**Task to complete**
Look below for the line containing "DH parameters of"; from there through the line containing "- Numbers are", both lines included, please set down each line exactly and nothing else.

[Dataset entries]
—————

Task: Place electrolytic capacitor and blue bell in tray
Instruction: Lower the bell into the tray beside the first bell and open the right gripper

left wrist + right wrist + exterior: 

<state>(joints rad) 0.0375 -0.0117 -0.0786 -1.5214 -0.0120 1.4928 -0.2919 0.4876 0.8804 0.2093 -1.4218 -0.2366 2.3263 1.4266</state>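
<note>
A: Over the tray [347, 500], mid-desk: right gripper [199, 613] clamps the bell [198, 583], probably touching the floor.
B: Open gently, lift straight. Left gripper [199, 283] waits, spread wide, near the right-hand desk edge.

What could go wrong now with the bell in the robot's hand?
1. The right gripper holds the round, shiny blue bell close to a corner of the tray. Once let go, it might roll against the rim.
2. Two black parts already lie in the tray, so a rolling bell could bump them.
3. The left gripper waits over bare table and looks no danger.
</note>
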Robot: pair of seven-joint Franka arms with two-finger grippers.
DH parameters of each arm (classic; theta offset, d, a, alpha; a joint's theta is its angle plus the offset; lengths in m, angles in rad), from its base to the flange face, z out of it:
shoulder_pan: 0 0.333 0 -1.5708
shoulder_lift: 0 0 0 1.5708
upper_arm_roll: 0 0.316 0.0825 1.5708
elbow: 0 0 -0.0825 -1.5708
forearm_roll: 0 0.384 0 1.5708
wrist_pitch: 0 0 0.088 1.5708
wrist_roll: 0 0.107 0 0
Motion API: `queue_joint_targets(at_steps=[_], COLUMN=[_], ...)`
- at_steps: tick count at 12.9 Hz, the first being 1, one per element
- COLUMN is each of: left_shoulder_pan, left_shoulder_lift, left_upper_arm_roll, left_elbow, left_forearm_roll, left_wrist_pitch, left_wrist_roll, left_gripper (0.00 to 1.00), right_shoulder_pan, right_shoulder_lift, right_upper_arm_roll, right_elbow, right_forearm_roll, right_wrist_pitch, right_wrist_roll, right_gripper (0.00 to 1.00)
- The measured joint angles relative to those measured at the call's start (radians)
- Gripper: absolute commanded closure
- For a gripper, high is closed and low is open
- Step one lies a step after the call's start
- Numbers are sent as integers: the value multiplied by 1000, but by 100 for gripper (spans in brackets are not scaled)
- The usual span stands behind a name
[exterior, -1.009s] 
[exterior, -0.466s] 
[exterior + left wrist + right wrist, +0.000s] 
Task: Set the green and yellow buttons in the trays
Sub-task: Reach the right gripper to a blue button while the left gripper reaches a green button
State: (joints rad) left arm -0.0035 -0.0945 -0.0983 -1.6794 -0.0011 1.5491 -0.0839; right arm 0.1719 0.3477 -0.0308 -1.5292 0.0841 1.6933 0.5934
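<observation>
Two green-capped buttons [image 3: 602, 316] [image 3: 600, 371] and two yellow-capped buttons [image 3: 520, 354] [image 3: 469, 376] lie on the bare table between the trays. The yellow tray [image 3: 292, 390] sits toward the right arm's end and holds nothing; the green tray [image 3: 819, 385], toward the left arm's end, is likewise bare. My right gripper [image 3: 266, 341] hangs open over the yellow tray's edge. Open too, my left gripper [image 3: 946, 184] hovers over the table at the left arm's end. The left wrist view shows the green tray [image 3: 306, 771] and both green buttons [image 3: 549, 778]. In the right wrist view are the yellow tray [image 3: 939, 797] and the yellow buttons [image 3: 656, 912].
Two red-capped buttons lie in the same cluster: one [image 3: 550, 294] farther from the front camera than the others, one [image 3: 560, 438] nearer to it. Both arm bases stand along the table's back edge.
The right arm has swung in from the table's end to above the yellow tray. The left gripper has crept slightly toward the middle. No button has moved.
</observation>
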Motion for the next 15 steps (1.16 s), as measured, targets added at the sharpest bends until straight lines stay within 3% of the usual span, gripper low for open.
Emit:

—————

**Response to the exercise**
DH parameters of each arm (classic; theta offset, d, a, alpha; a joint's theta is its angle plus the offset; lengths in m, angles in rad), from its base to the flange face, z out of it:
shoulder_pan: 0 0.333 0 -1.5708
shoulder_lift: 0 0 0 1.5708
upper_arm_roll: 0 0.316 0.0825 1.5708
elbow: 0 0 -0.0825 -1.5708
forearm_roll: 0 0.384 0 1.5708
wrist_pitch: 0 0 0.088 1.5708
wrist_roll: 0 0.107 0 0
Motion API: `queue_joint_targets(at_steps=[_], COLUMN=[_], ...)`
- at_steps: tick count at 12.9 Hz, the first being 1, one per element
- COLUMN is each of: left_shoulder_pan, left_shoulder_lift, left_upper_arm_roll, left_elbow, left_forearm_roll, left_wrist_pitch, left_wrist_roll, left_gripper (0.00 to 1.00), right_shoulder_pan, right_shoulder_lift, right_upper_arm_roll, right_elbow, right_forearm_roll, right_wrist_pitch, right_wrist_roll, right_gripper (0.00 to 1.00)
- The measured joint angles relative to those measured at the call's start (radians)
- Gripper: absolute commanded closure
- For a gripper, high is closed and low is open
- Step one lies a step after the call's start
- Numbers are sent as integers: the value multiplied by 1000, but by 100 for gripper (spans in brackets are not scaled)

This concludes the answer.